The data are to be restated in full, exactly as presented.

[Given data]

====================

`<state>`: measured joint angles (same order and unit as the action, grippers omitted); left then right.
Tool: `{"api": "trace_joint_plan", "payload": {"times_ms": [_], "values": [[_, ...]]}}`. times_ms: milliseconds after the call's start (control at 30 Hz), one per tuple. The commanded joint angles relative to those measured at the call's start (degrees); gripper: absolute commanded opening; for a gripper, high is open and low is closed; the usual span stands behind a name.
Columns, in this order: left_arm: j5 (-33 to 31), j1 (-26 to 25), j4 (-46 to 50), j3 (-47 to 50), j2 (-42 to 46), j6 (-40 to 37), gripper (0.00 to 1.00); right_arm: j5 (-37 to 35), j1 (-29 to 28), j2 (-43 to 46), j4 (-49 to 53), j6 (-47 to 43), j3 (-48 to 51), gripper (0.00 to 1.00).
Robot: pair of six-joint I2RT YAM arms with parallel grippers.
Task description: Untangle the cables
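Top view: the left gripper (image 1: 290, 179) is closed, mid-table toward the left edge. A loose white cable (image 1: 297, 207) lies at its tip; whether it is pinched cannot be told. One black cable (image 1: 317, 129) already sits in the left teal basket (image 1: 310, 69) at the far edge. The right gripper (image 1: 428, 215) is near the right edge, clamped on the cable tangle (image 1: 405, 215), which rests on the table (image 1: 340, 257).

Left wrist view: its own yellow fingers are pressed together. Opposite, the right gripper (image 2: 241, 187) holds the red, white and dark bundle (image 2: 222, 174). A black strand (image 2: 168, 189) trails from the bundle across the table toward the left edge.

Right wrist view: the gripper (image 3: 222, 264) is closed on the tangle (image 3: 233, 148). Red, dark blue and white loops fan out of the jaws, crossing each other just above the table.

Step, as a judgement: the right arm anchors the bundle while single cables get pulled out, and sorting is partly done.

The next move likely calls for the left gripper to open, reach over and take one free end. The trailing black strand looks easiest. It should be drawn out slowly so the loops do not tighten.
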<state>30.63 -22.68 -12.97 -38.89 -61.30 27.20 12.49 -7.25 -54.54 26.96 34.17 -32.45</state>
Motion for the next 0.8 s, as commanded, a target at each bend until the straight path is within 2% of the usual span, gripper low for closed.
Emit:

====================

[Result of this exercise]
`<state>`: measured joint angles (same order and unit as the action, grippers omitted); left then right.
Tool: `{"api": "trace_joint_plan", "payload": {"times_ms": [_], "values": [[_, ...]]}}`. times_ms: milliseconds after the call's start (control at 30 Hz), one per tuple. The commanded joint angles relative to those measured at the call's start (degrees); gripper: absolute commanded opening; for a gripper, high is open and low is closed; the usual span stands behind a name.
Columns, in this order: left_arm: j5 (-33 to 31), j1 (-26 to 25), j4 (-46 to 50), j3 (-47 to 50), j2 (-42 to 46), j6 (-40 to 37), gripper (0.00 to 1.00); right_arm: j5 (-37 to 35), j1 (-29 to 28), j2 (-43 to 46), j4 (-49 to 53), j6 (-47 to 43), j3 (-48 to 51), gripper (0.00 to 1.00).
Robot: pair of six-joint I2RT YAM arms with parallel grippers.
Task description: Untangle the cables
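Top view: the left gripper (image 1: 290, 179) is closed, mid-table toward the left edge. A loose white cable (image 1: 297, 207) lies at its tip; whether it is pinched cannot be told. One black cable (image 1: 317, 129) already sits in the left teal basket (image 1: 310, 69) at the far edge. The right gripper (image 1: 428, 215) is near the right edge, clamped on the cable tangle (image 1: 405, 215), which rests on the table (image 1: 340, 257).

Left wrist view: its own yellow fingers are pressed together. Opposite, the right gripper (image 2: 241, 187) holds the red, white and dark bundle (image 2: 222, 174). A black strand (image 2: 168, 189) trails from the bundle across the table toward the left edge.

Right wrist view: the gripper (image 3: 222, 264) is closed on the tangle (image 3: 233, 148). Red, dark blue and white loops fan out of the jaws, crossing each other just above the table.

Step, as a judgement: the right arm anchors the bundle while single cables get pulled out, and sorting is partly done.

The next move likely calls for the left gripper to open, reach over and take one free end. The trailing black strand looks easiest. It should be drawn out slowly so the loops do not tighten.
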<state>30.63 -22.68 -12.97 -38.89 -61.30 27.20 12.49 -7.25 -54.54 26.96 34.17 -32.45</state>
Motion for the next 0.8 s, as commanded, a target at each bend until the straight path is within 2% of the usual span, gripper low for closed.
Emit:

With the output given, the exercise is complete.